Notice that, according to the highly influential [25] Five “Wise [26]” Men, the “major future challenges” for Germany all seem to only be surmountable with ongoing austerity and a refusal to let up on the “painful adjustments” and “deep and painful structural measures” of Germany’s “Agenda 2010” austerity policies. It’s a reminder that the advocates of austerity policies might hint of them being just temporary measures but they aren’t actually meant to be temporary [27]. Little known fact: The race to the bottom has no finish line.


The European Commission on Wednesday also placed Germany under scrutiny for its international trade surplus, seen as an obstacle to recovery across the rest Europe.

“The issue is whether Germany … could do more to help rebalance the European economy,” Commission President Jose Manuel Barroso said after placing 15 other countries under scrutiny for failing to meet EU economic targets.

Barroso was speaking as the Commission also ordered “decisive policy action” from deficit-struggler France, Italy and Hungary.

Between now and May, the Commission using new powers is to scrutinize the economic programmes of the 16 countries to ensure that they are in line with overall coherent economic management of the eurozone and European Union economies.

The head of the EU executive said the focus also had to include countries with surpluses considered excessive, after years of concentrated efforts to organize bailouts and drive down public deficits.

“This is not about the EU running economies in place of national governments,” Barroso said.
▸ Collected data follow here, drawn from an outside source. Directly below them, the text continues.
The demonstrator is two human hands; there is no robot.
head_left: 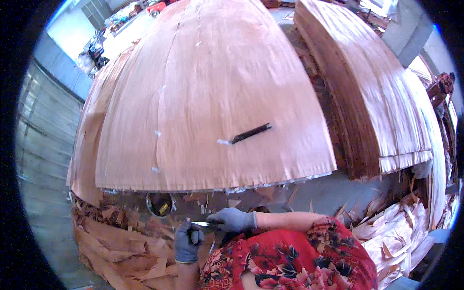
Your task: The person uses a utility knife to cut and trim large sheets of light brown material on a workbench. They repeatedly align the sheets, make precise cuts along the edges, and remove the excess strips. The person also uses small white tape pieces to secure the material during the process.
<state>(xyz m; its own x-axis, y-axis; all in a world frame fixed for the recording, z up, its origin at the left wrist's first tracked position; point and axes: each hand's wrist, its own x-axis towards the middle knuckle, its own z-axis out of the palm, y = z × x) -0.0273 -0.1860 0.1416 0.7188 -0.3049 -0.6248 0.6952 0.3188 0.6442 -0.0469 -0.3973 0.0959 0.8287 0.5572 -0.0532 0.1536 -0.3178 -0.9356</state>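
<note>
Both my hands wear grey gloves and meet low in the picture, below the front edge of a big stack of reddish wood veneer sheets (208,96). My left hand (187,240) is closed round a small dark object. My right hand (233,220) grips a thin metal blade (200,224) whose tip points left toward the left hand. On the top veneer sheet lies a dark narrow strip with a white end (249,133), out of reach of both hands.
A second tall veneer stack (372,96) stands to the right. Torn veneer scraps (121,241) pile at the lower left, pale offcuts (406,232) at the right. A round container (159,204) sits under the stack's edge. Grey concrete floor (43,159) runs along the left.
</note>
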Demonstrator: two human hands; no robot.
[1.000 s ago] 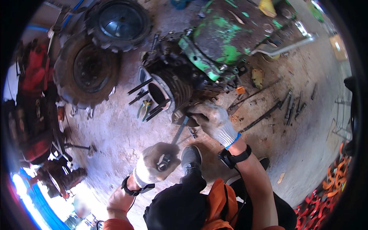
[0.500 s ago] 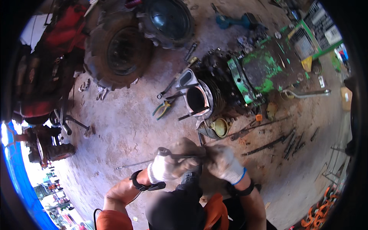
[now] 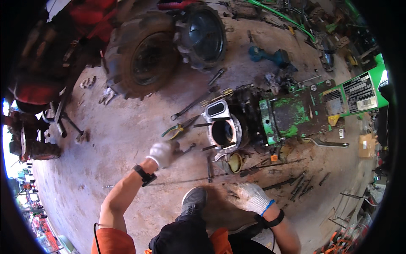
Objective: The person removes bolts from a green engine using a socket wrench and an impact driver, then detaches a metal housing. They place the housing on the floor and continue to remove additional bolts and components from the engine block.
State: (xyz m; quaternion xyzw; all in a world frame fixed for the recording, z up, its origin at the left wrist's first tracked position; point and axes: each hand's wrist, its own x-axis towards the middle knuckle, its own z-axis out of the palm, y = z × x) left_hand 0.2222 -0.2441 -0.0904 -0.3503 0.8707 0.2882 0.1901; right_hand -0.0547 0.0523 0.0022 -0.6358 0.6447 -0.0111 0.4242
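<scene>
My left hand (image 3: 164, 153), in a white glove blurred by motion, is closed on a metal wrench (image 3: 186, 150) near yellow-handled pliers (image 3: 172, 133). My right hand (image 3: 248, 195), in a soiled white glove, is low over the concrete floor (image 3: 105, 139), its fingers too unclear to read. Above and between my hands sits an engine cylinder (image 3: 222, 133) with studs sticking out, joined to a worn green machine body (image 3: 286, 112). Below the cylinder are a pale bowl-like part (image 3: 235, 163) and an upright-lying bar (image 3: 209, 169).
Two tractor wheels (image 3: 120, 55) lie at the top. Red machinery (image 3: 31, 97) fills the left. A teal power tool (image 3: 270, 57), sockets and bars (image 3: 299, 186), and a long wrench (image 3: 327, 144) lie around the engine. A cardboard box (image 3: 366, 146) is at right; my shoe (image 3: 193, 198) is below.
My hands have moved apart: the left went up and leftward with a tool, the right went slightly rightward and down. The view has shifted, showing more floor beyond the engine.
</scene>
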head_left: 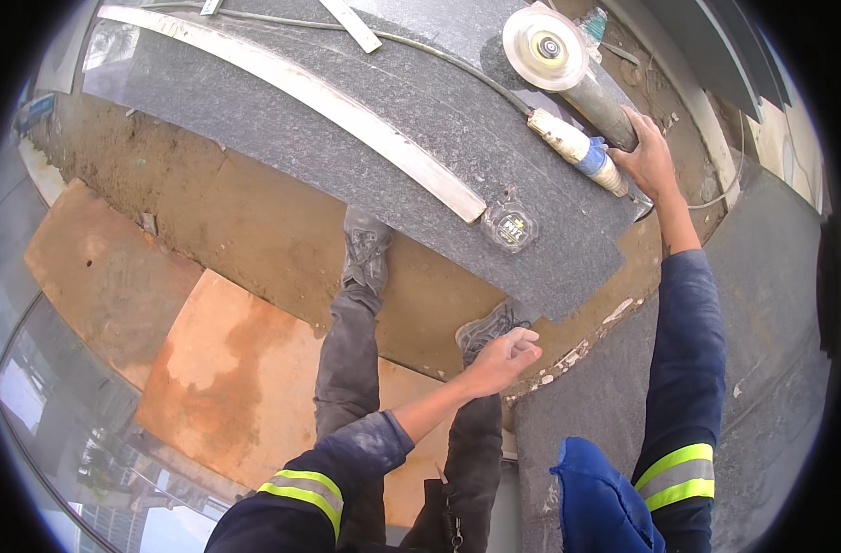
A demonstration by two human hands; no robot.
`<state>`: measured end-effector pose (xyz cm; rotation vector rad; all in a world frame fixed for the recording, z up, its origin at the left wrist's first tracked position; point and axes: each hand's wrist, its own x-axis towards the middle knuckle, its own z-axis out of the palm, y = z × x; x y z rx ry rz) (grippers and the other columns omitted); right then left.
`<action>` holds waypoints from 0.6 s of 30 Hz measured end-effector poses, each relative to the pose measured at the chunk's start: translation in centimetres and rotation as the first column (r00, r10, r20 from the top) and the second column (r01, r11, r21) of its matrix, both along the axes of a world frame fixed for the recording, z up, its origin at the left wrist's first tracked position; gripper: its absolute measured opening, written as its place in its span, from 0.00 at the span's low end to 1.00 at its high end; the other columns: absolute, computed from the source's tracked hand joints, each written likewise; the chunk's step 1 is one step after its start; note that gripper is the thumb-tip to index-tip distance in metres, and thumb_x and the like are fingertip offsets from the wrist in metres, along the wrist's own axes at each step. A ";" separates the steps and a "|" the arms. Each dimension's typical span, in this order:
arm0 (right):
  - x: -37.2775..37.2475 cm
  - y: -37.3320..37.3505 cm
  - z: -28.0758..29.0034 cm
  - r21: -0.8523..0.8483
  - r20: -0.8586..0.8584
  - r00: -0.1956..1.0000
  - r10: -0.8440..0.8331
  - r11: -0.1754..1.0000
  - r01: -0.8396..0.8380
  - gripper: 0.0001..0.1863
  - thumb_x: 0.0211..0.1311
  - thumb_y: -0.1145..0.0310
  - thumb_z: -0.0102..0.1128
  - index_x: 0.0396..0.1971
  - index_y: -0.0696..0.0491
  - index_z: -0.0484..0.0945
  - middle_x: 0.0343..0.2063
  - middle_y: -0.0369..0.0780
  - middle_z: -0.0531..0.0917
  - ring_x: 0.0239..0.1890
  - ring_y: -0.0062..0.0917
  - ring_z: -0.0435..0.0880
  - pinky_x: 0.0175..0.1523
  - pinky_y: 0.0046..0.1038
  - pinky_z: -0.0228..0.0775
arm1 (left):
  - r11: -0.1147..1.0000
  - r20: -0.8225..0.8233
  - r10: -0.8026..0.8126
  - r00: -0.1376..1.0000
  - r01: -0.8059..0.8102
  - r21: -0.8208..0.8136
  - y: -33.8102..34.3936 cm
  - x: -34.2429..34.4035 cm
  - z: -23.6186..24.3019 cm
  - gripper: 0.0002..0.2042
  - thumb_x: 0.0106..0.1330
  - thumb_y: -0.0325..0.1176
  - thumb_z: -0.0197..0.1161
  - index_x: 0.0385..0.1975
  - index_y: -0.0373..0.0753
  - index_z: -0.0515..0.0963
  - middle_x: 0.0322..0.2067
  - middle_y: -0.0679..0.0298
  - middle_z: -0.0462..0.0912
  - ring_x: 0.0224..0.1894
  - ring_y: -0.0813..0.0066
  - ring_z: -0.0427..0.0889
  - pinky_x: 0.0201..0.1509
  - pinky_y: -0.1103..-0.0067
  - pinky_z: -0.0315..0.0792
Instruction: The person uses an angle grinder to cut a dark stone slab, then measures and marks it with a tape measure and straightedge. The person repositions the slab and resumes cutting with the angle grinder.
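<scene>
My right hand (pixel 649 157) is wrapped round the rear of the grey body of an angle grinder (pixel 597 109). Its pale round disc (pixel 544 46) faces up at the far end, over the far right of a dark grey stone slab (pixel 365 101). Just left of that hand lies a whitish cable connector (pixel 568 146) with blue tape round it, resting on the slab. My left hand (pixel 502 359) hangs off the slab's near edge, above my shoe, its fingers curled together and nothing visible in them.
A long pale metal straight bar (pixel 319 92) lies along the slab, with a clear-cased tape measure (pixel 509 224) by its near end. A grey cable (pixel 420 46) crosses the far side. Orange-brown boards (pixel 236 369) cover the ground at left; a grey slab (pixel 761 276) lies at right.
</scene>
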<state>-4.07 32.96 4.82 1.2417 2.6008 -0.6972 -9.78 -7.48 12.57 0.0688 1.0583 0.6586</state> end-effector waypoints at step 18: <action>0.2 -1.9 4.1 0.104 0.008 0.994 -0.109 0.989 0.107 0.47 0.52 0.69 0.76 0.74 0.51 0.66 0.65 0.48 0.75 0.67 0.43 0.75 0.72 0.40 0.67 | 0.998 0.013 0.033 0.999 -0.033 0.058 0.9 -2.0 0.8 0.27 0.77 0.47 0.60 0.66 0.32 0.71 0.55 0.53 0.83 0.54 0.66 0.82 0.59 0.68 0.75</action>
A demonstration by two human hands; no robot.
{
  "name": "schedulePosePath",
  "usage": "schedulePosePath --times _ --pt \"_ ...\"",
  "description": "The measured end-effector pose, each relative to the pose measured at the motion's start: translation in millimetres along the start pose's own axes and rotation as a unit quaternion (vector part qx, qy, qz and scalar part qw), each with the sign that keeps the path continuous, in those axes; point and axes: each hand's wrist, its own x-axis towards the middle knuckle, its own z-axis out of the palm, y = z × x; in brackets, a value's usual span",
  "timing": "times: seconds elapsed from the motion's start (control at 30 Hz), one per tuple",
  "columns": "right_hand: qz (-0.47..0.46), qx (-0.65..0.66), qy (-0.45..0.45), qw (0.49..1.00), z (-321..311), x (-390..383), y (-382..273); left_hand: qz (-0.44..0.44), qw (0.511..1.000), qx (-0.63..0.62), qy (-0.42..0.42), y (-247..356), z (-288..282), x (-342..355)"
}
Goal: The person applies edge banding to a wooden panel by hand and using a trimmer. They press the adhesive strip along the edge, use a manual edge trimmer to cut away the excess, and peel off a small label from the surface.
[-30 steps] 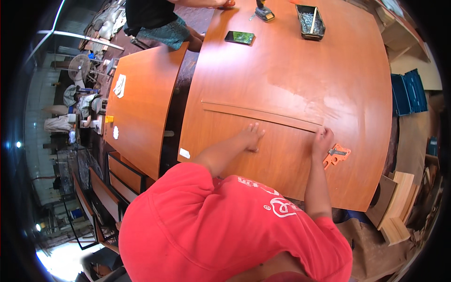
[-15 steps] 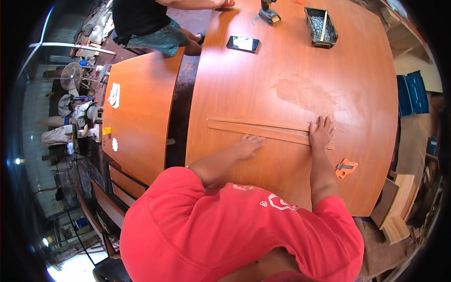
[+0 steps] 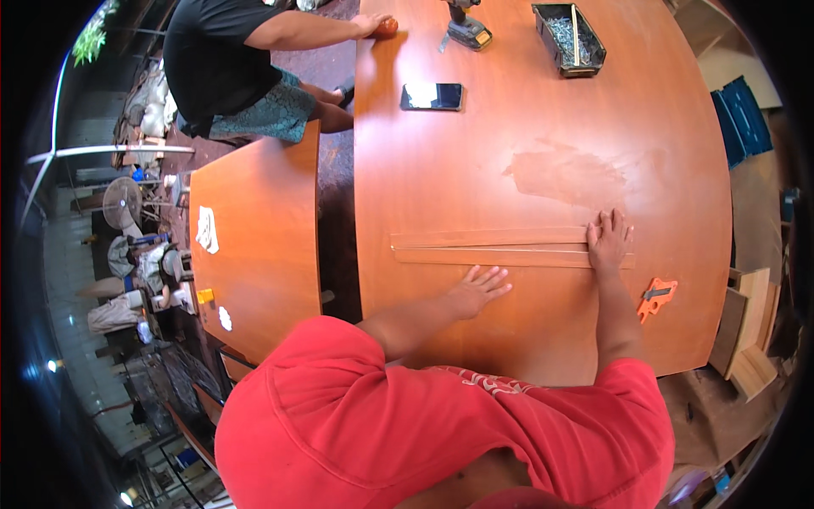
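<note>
Resting on strips [image 3: 509, 257] | right hand [image 3: 609, 242]: flat, unclenched | left hand [image 3: 481, 290]: splayed nearby, unclenched

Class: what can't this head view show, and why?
Head view:
Wooden strips, part under the right hand: covered by it.
Left hand, palm: hidden by its back.
Cordless drill, top: cut off by upper edge.
Co-worker, head: cut off likewise.
Metal pieces: too small to identify.

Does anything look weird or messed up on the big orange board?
Yes: a dull, ragged-edged patch on the big orange board, just beyond the right hand. It looks odd because much of the wood around it is smooth and shiny. I can't tell if it's wet, dusty or worn.
</note>
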Motion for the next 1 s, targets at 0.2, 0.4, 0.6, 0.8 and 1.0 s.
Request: schedulePosePath --times 0.2,0.4,0.6,0.8,1.0 --pt "-0.013 -0.003 0.038 0.999 1.5 -5.1 2.7 0.0 1.0 0.01 -0.021 4.6 -9.0 0.5" --pt "0.001 0.013 0.045 0.999 -1.6 -6.0 2.9 0.006 0.998 0.009 -0.061 10.2 -18.9 3.9" --pt "0.014 -0.001 0.022 1.0 -0.7 -5.3 0.0 -0.012 0.996 0.035 -0.084 16.6 -28.3 1.9" --pt "0.018 -0.021 0.033 0.999 -2.2 -7.2 1.1 -0.014 0.995 0.019 -0.098 18.5 -32.9 1.4" --pt "0.013 -0.02 0.02 1.0 -0.2 -5.5 0.2 -0.022 0.993 0.018 -0.117 15.6 -34.0 6.7"
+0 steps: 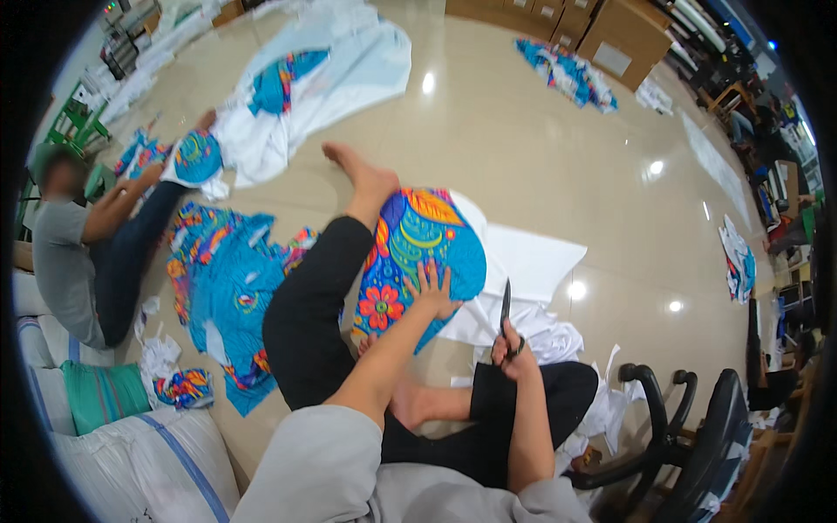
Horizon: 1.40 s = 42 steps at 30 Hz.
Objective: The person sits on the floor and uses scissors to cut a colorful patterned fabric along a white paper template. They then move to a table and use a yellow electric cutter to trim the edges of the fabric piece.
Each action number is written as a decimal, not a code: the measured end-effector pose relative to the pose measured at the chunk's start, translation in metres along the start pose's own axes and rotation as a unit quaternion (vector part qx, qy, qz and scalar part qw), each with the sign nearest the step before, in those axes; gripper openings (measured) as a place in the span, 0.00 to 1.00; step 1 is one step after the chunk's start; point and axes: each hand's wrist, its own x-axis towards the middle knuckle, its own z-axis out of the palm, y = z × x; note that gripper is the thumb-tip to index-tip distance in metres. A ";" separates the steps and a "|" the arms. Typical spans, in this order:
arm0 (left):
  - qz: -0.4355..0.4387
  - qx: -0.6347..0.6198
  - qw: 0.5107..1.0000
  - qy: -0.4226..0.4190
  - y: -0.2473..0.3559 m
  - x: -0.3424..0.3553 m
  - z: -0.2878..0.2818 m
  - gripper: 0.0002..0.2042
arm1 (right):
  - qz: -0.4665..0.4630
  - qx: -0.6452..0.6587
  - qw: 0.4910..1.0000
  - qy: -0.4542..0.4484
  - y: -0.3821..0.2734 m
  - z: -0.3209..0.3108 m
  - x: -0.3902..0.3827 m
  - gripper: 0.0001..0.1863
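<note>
Across one rounded blue fabric piece with multicoloured floral print (417, 237), the left hand (431, 298) is lying spread, gripping nothing; the right hand (508, 354) is clutching one pair of black-handled scissors (506, 302).

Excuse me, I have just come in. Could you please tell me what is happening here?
The person seated on the floor has the left hand spread on a colourful printed fabric piece, with white fabric beside it. The right hand holds dark-handled scissors, clear of the printed piece. To the left, another person sits with a similar, smaller-looking printed piece nearby.
</note>
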 end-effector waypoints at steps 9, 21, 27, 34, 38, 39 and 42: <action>0.175 -0.310 0.888 0.291 -0.065 -0.017 -0.074 0.19 | -0.119 0.331 0.934 0.060 0.001 -0.029 -0.006 0.27; -0.020 -0.455 0.521 0.722 -0.353 -0.183 -0.149 0.17 | -0.273 0.444 0.829 0.202 0.012 -0.029 0.016 0.24; -0.053 -0.285 0.796 0.531 -0.322 -0.161 -0.057 0.25 | -0.236 0.345 0.894 0.161 0.028 -0.022 0.020 0.24; -0.101 -0.193 0.804 0.554 -0.287 -0.163 -0.029 0.26 | -0.227 0.199 0.946 0.119 0.042 -0.013 0.011 0.24; -0.022 -0.208 0.826 0.524 -0.263 -0.199 -0.013 0.23 | -0.214 0.151 0.958 0.115 0.037 0.007 -0.004 0.20; -0.008 -0.212 0.829 0.518 -0.257 -0.207 -0.007 0.23 | -0.230 0.130 0.958 0.112 0.037 0.007 -0.007 0.21; 0.071 -0.277 0.826 0.486 -0.241 -0.225 0.004 0.27 | -0.250 0.102 0.957 0.108 0.033 0.023 -0.027 0.22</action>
It is about “ensuring that what is good for individual states is good also for the EU,” he stressed, opening a new phase of what he called “bolder” cross-border economic policy-making.

“Liberalising” Germany the service sector: the obvious solution?
As the above article points out at the end, the decision of the “Five Wise Men” to oppose a German minimum wage as part of the CDU’s coalition-building compromise is taking place right when Germany has come under investigation by the European Commission over whether or not Germany’s extremely high current account surplus (its high savings/export-driven economy) is harming the European economy by fostering endemic destabilizing trade imbalances [28] that force deflation and austerity as the only remaining option for rebalanced eurozone members [29].

The basic solutions are either for the ailing Southern European economies to export more to Germany or for them to continue down the path of “internal devaluation”. The first option is the desirable choice if one wants to avoid a “lost generation”. The second option is the one to pursue when when one believes that a generation must be lost in order to make up for past sins [30]. So what does European Commissioner Jose Manuel Barroso have in mind to stimulate Germany domestic demand of their neighbor’s services? More the former or something closer to the latter? Considering Mr. Barroso’s recent history with austerity policies [31] one might fear he’s leaning towards the latter. Especially since his plans for Germany’s rebalancing with the rest of Europe appear to center around “liberalizing” Germany’s service sector [32]:

Financial Times
Last updated: November 13, 2013 1:08 pm
Brussels launches inquiry into Germany’s current account surplus
By Peter Spiegel in Brussels and Stefan Wagstyl in Berlin

José Manuel Barroso has launched an inquiry into whether Germany’s large current account surplus is harming the European economy, drawing Brussels into a heated debate over Berlin’s role in global economic health.

The European Commission president took pains to emphasise on Wednesday that the commission’s “in-depth review”, was part of its annual examination of eurozone economies and was not intended to criticise the competitiveness of German industry or its broader economy.

But he said there were parts of the German economy, particularly the service sector, that should be liberalised, and other EU officials called on Berlin to increase infrastructure investment to stimulate demand.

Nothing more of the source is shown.